_BRIEF_. Only the lines from the one containing "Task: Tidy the" to the end of the data are wanted; print them exactly as they appear.

Content starts

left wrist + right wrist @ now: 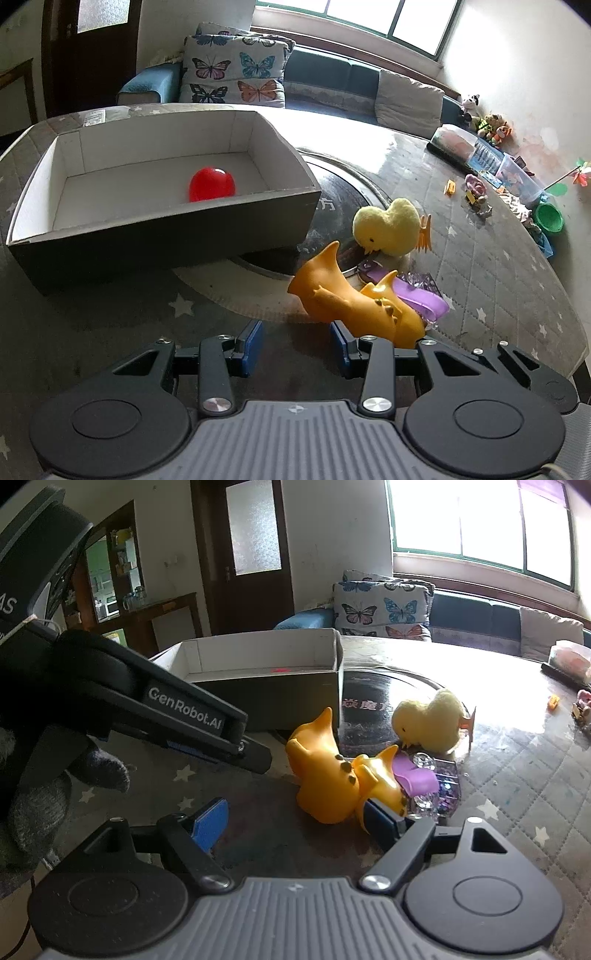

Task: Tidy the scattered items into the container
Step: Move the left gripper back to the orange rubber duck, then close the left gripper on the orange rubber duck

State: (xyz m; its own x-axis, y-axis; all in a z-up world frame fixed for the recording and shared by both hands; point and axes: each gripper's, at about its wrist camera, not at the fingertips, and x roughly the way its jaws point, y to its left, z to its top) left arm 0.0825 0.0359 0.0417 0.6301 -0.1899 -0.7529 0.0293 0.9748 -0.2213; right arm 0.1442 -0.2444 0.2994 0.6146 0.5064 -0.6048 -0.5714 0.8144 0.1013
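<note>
A grey box with a white inside holds a red ball. To its right an orange rubber dinosaur lies on its side, partly over a purple toy. A yellow plush chick sits just behind them. My left gripper stands open with nothing between its fingers, and the dinosaur lies just past its right finger. My right gripper is open too. The dinosaur lies right ahead of it, close to the right finger. The left gripper reaches in from the left, near the box.
The box rests partly on a dark round turntable set in the star-patterned tablecloth. Small toys, plastic boxes and a green bowl crowd the table's far right. A sofa with butterfly cushions stands behind. A gloved hand shows at left.
</note>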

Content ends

_ANSWER BELOW_.
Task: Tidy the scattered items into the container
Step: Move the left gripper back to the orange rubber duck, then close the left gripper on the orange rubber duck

State: (xyz m; its own x-axis, y-axis; all in a z-up world frame fixed for the recording and shared by both hands; point and axes: each gripper's, at about its wrist camera, not at the fingertips, and x roughly the way its jaws point, y to its left, z to its top) left arm 0.0825 0.0359 0.0417 0.6301 -0.1899 -0.7529 0.0293 0.9748 -0.2213; right arm 0.1442 -0.2444 0.2994 0.6146 0.5064 -0.6048 -0.5714 0.8144 0.1013
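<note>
A grey box with a white inside holds a red ball. To its right an orange rubber dinosaur lies on its side, partly over a purple toy. A yellow plush chick sits just behind them. My left gripper stands open with nothing between its fingers, and the dinosaur lies just past its right finger. My right gripper is open too. The dinosaur lies right ahead of it, close to the right finger. The left gripper reaches in from the left, near the box.
The box rests partly on a dark round turntable set in the star-patterned tablecloth. Small toys, plastic boxes and a green bowl crowd the table's far right. A sofa with butterfly cushions stands behind. A gloved hand shows at left.
</note>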

With the output given, the exercise is complete.